Lorena Baumann

Personal information
- Full name: Lorena Yvonne Baumann
- Date of birth: 11 February 1997 (age 29)
- Place of birth: Wattwil, Switzerland
- Position: Defender

Team information
- Current team: Central Coast Mariners
- Number: 23

Senior career*
- Years: Team / Apps / (Gls)
- 2012–2013: St. Gallen
- 2013–2021: Zürich / 49 / (5)
- 2016–2017: → Neunkirch (loan)
- 2021–2022: Þróttur Reykjavik / 15 / (0)
- 2022: St. Gallen / 15 / (0)
- 2022–2023: Þróttur Reykjavik / 8 / (0)
- 2023: Damaiense / 5 / (0)
- 2023–2025: Newcastle Jets / 34 / (0)
- 2025–: Central Coast Mariners / 0 / (0)

International career^{‡}
- 2013: Switzerland U17 / 3 / (0)
- 2015–2016: Switzerland U19 / 8 / (1)
- 2019–: Switzerland / 3 / (0)

= Lorena Baumann =

Swiss footballer (born 1997)

Lorena Baumann (born 11 February 1997) is a Swiss footballer who plays as a defender for Central Coast Mariners and the Switzerland national team.

==Club career==
In March 2022, Baumann signed with St. Gallen.
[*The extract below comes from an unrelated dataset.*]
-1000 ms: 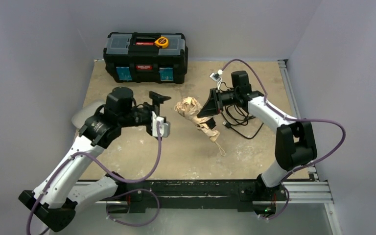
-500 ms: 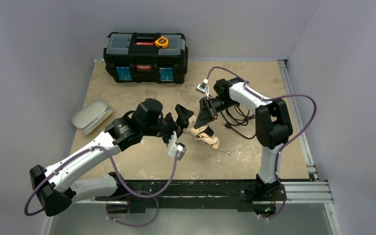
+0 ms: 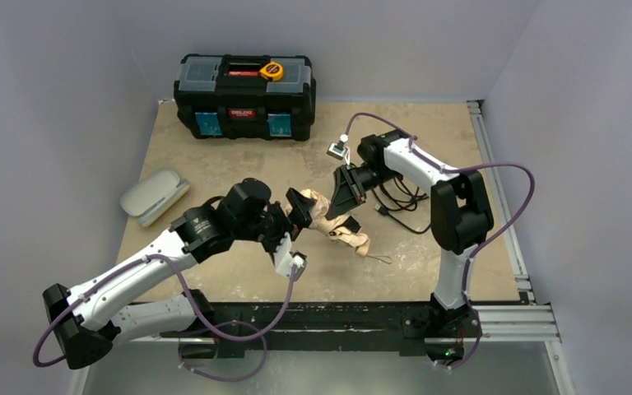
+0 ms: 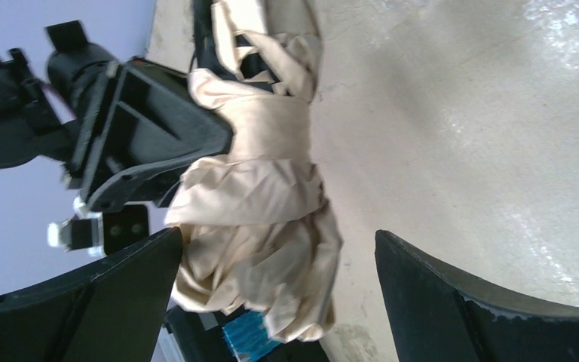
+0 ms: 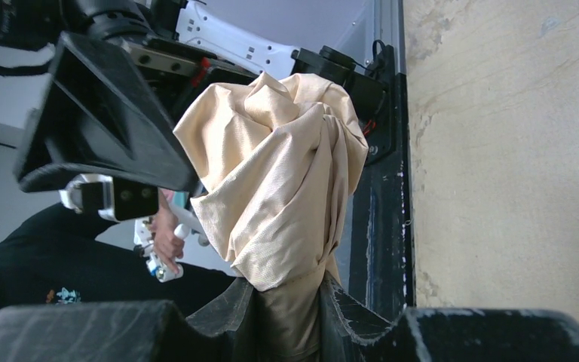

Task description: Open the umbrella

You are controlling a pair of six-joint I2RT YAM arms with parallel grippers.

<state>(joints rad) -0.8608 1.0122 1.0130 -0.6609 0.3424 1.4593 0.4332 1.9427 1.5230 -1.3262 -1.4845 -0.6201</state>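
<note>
The umbrella point(image 3: 335, 223) is folded, a bundle of beige fabric held off the table, with its tan strap point(image 3: 378, 257) trailing toward the near edge. My right gripper point(image 3: 346, 197) is shut on the bundle's narrow middle point(image 5: 290, 317), and the fabric point(image 5: 279, 173) bulges out beyond the fingers. My left gripper point(image 3: 299, 211) stands open at the bundle's left end. In the left wrist view the crumpled fabric point(image 4: 264, 219) sits between its two black fingers point(image 4: 83, 302), close to the left one and well apart from the right one.
A black toolbox point(image 3: 244, 85) with a yellow tape measure on its lid stands at the back left. A grey pouch point(image 3: 154, 195) lies at the table's left edge. Black cables point(image 3: 399, 197) lie under the right arm.
The left arm has swung right and brought its open jaws up to the umbrella's fabric end. The right arm has shifted the held umbrella left and nearer.
</note>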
In July 2022, Baumann returned to Þróttur Reykjavik.

In August 2023, Baumann joined Australian club Newcastle Jets. In July 2025, Baumann left the club at the end of her contract.

==International career==
Baumann made her debut for the Switzerland national team on 14 June 2019, as a starter against Serbia.